InheritanceLink $X cat

and

InheritanceLink cat $X

One can thus find Atom structure templates as follows. Choose an Atom with high truth value, and then, for each Link type, tabulate the total truth value of the Links of this type involving this Atom. When one finds a promising (Atom, Link type) pair, one can then do inference to test the truth value of the Atom structure template one has found.

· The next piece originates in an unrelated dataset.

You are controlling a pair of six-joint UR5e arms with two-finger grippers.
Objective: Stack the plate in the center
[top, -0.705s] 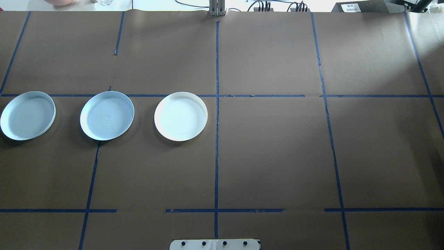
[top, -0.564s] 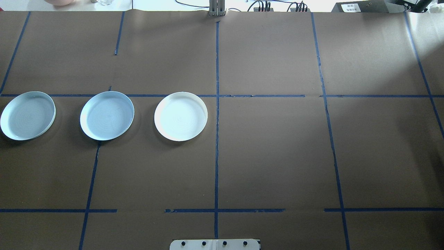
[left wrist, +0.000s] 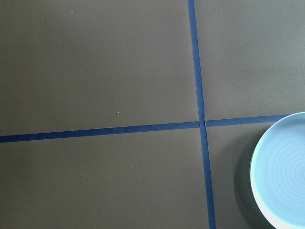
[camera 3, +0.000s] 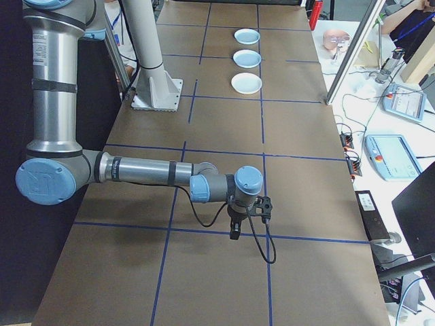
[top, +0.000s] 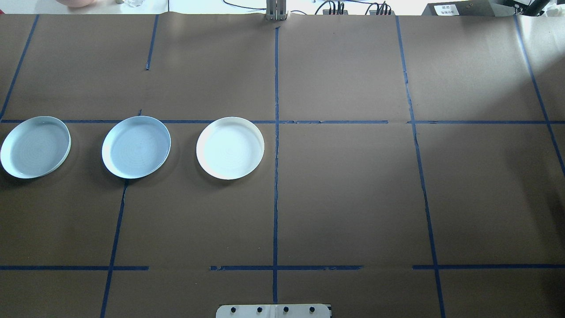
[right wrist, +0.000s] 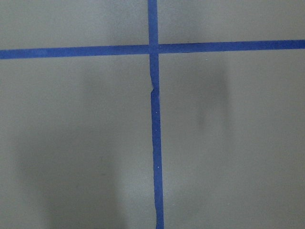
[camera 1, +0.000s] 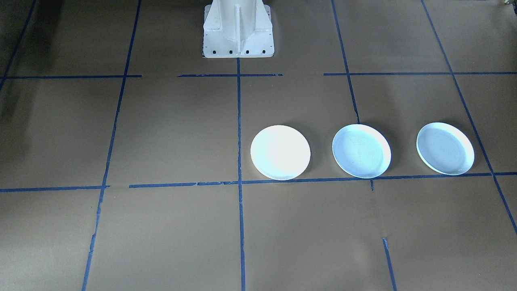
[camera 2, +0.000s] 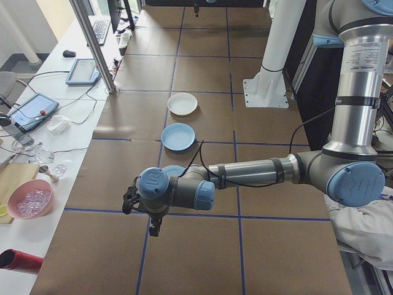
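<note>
Overhead exterior: my three round shallow plates, white plate (top: 230, 148) near centre, two pale-blue plates (top: 136, 147) (top: 35, 147) leftward, lie separate on brown worktop (top: 353, 198). Nothing stacked; all left. Both tools' state: cannot tell.

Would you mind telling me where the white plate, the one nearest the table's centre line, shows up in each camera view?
Front-facing: white plate, just right of the centre tape line.
Overhead, just left of that line.
Exterior left, farthest of the three plates.
Exterior right, nearest of the three.
Left wrist: not in view; the plate there is pale blue.
Right wrist: not in view.
Shared landmark: the centre tape line.
</note>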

Next, given high-truth-value Atom structure templates, the PredicateNodeMiner experiments with joining them together using logical connectives. For each potential combination it assesses the fitness in terms of size and surprisingness. This may be carried out in two ways:

- By incrementally building up larger combinations from smaller ones, at each incremental stage keeping only those combinations found to be valuable
- For large combinations, by evolution of combinations

Option 1 is basically greedy data mining (which may be carried out via various standard algorithms), which has the advantage of being much more rapid than evolutionary programming, but the disadvantage that it misses large combinations whose subsets are not as surprising as the combinations themselves. It seems there is room for both approaches in OCP (and potentially many other approaches as well). The PredicateNodeMiner CIM-Dynamic contains a parameter telling it how much time to spend on stochastic pattern mining vs. evolution, as well as parameters guiding the processes it invokes.

So far we have discussed the process of finding single-variable Atom structure templates. But multivariable Atom structure templates may be obtained by combining single-variable ones. For instance, given

eats $X fish lives_in $X Antarctica

one may choose to investigate various combinations such as

(eats $X $Y) AND (lives_in $X $Y)

(this particular example will have a predictably low truth value). So, the introduction of multiple variables may be done in the same process as the creation of single-variable combinations of Atom structure templates.

When a suitably fit Atom structure template or logical combination thereof is found, then a PredicateNode is created embodying it, and placed into the AtomSpace.